WAJIR, KENYA — When a young cheetah was found curled beside its dead mother on the dry plains of northern Kenya, one family chose compassion over convention.
In Wajir County, a region where predators are often met with fear or hostility, Rashid Abdi Hussein and his wife Bisharo Abdirahman Omar decided to take the orphaned cub home — and raise it as one of their children.
“Many people told us to get rid of it so it wouldn’t harm our livestock,” Omar recalled in an interview with the BBC. “We didn’t do that because it seemed unreasonable.”
Defying Fear and Tradition
In a community of Somali-speaking pastoralists who depend on goats and camels for survival, a predator in the homestead is seen as an existential threat. Yet Hussein, a 45-year-old father of ten, believed the cub deserved a chance to live.
“People are killing these animals every day,” he said. “I thought, maybe we should be different — maybe we should raise them instead.”
For more than two years, the family cared for the cub — feeding it milk through a syringe at first, then meat as it grew stronger. Eventually, the animal became tame, playful, and deeply attached to the family.
“It was troublesome at first,” Hussein admitted. “But in the end, it became part of the children.”
That care came at a cost. Hussein says he has slaughtered 15 sheep over the years to feed the cheetah — a costly sacrifice in a region where livestock is livelihood.
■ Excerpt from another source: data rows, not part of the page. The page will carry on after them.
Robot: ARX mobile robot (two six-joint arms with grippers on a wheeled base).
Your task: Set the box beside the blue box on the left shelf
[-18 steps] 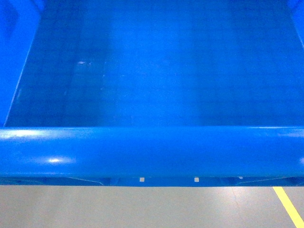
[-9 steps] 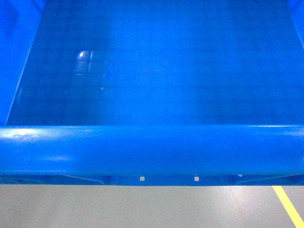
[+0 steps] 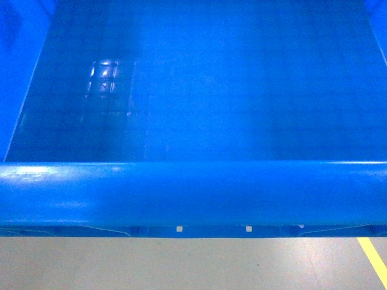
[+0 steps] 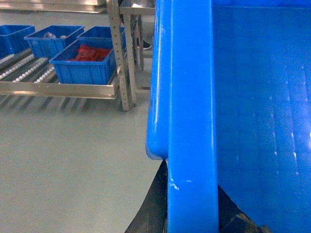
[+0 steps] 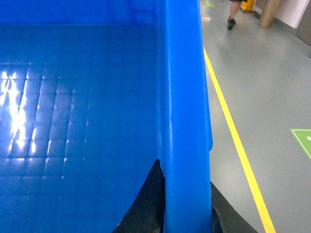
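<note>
I hold a large, empty blue box (image 3: 193, 193) by its two side walls. In the head view its floor and near rim fill most of the frame, and both grippers are out of sight there. My left gripper (image 4: 192, 194) is shut on the box's left rim (image 4: 190, 97), one black finger on each side. My right gripper (image 5: 187, 194) is shut on the right rim (image 5: 184, 121) in the same way. Far left in the left wrist view, a metal roller shelf (image 4: 58, 89) carries several blue boxes, the nearest (image 4: 85, 65) with red contents.
Grey floor lies below the box. A yellow floor line (image 5: 233, 131) runs along my right, also seen in the head view as a yellow line (image 3: 372, 260). A green floor mark (image 5: 303, 141) lies beyond it. A person (image 5: 234, 12) walks far off. Rack legs (image 4: 124, 58) stand beside the shelf.
A window-shaped reflection has appeared and grown on the box floor at the left. The yellow floor line has slid rightward in the head view. Both grips look unchanged.
</note>
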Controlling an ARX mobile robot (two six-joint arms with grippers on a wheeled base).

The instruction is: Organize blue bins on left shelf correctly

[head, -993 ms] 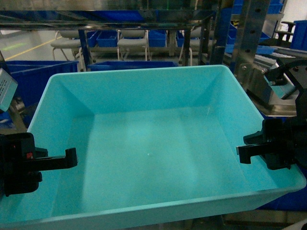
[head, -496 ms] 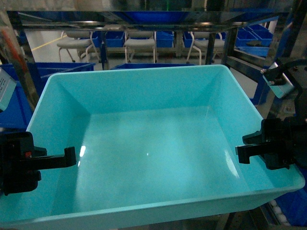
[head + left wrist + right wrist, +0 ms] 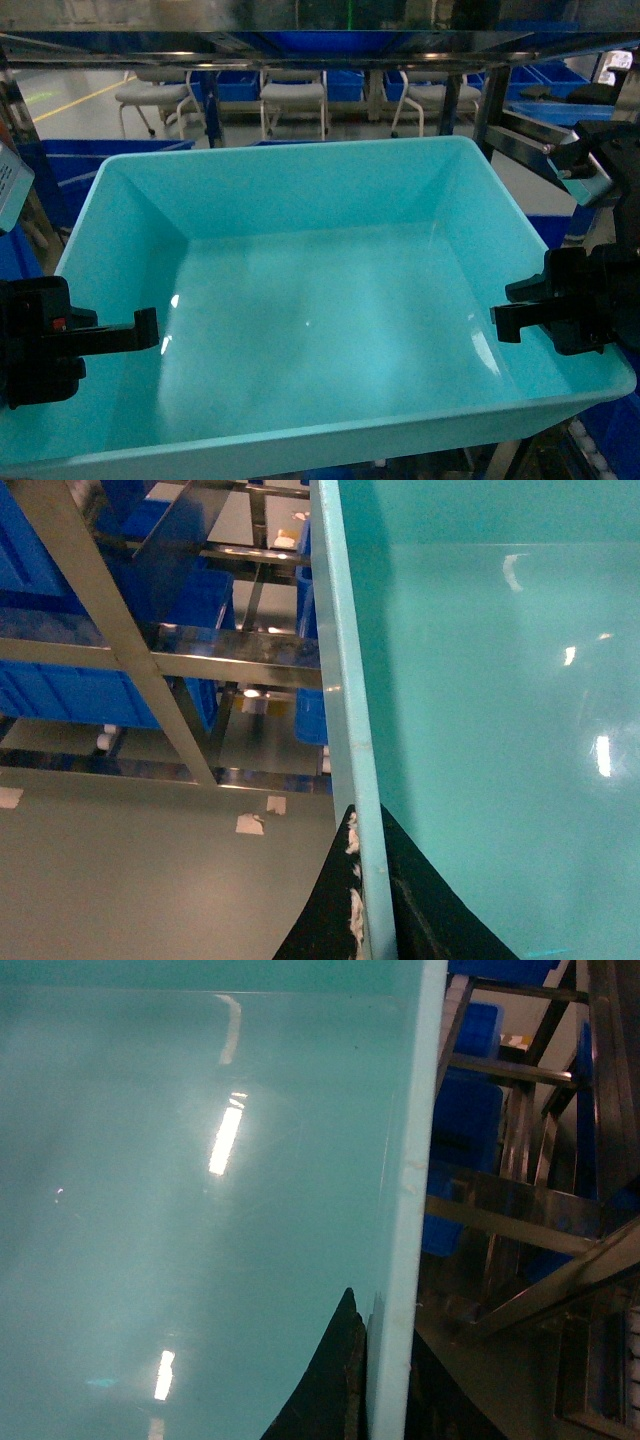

Praise from Conservationists
Their story has caught the attention of wildlife officials and conservation groups, who say the family’s compassion offers a rare glimpse of coexistence in a region where human–wildlife conflict is rising.
The Kenya Wildlife Service (KWS) commended the family for protecting the cheetah instead of selling or harming it.
“We deeply appreciate the Good Samaritan’s compassion and remind all Kenyans that true coexistence means protecting wildlife,” the agency said in a statement.
However, KWS also noted that keeping wild animals as pets is against Kenyan law. The cheetah has since been moved to the Nairobi Safari Walk, where it will receive proper care and rehabilitation.
The Hidden Crisis in Northern Kenya
According to Sharmaarke Mohamed, head of the Northeastern Conservancy Association (NECA), the story highlights a wider crisis.
“Cheetahs are facing a very grave threat, along with many other wild animals,” he said. “This cub was likely orphaned after its mother was killed or poisoned.”
The Cheetah Conservation Fund estimates that 200 to 300 cubs are trafficked each year from the Horn of Africa, often through northern Kenya, eastern Ethiopia, and Somalia, before being smuggled into Yemen and sold illegally across Gulf States.
A Family’s Unlikely Bond
Despite offers of money — some as high as 20,000 shillings (£115) — Omar says they never considered selling the animal.
“It had become part of the family,” she said simply.
Now, with their once-wild companion gone, the family says they are proud but wistful. Their story has resonated far beyond Wajir — a testament to what compassion can look like, even in the harshest of landscapes.